- **Aim of the exercise**
Nothing but the lines below between the line holding "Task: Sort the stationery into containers" and the line holding "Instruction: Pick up", inclusive, should appear in the answer, each set down exactly.

- **Provided material**

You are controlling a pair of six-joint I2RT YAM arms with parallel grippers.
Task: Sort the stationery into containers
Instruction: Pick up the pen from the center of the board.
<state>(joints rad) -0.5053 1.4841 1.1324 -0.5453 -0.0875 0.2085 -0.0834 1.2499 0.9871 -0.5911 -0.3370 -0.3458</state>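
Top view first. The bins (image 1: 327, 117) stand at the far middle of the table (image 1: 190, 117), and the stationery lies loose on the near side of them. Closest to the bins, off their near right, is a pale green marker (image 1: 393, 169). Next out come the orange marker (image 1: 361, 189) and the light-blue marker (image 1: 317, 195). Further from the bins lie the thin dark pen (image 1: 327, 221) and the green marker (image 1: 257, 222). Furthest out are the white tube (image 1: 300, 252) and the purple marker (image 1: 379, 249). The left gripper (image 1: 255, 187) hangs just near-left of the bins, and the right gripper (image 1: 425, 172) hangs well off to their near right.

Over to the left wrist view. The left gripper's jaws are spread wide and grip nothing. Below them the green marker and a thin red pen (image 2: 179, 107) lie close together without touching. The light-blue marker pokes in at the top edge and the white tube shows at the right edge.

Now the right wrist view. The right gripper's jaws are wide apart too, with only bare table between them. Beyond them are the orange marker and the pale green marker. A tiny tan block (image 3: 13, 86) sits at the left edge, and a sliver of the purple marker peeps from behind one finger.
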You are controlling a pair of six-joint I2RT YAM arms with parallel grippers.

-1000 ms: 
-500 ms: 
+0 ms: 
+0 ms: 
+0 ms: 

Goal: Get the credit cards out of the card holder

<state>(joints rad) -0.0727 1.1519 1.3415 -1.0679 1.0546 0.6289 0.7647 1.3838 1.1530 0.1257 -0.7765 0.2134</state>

- **Solution to this task**
Task: Sort the stationery into containers
Instruction: Pick up the pen from the center of the board.

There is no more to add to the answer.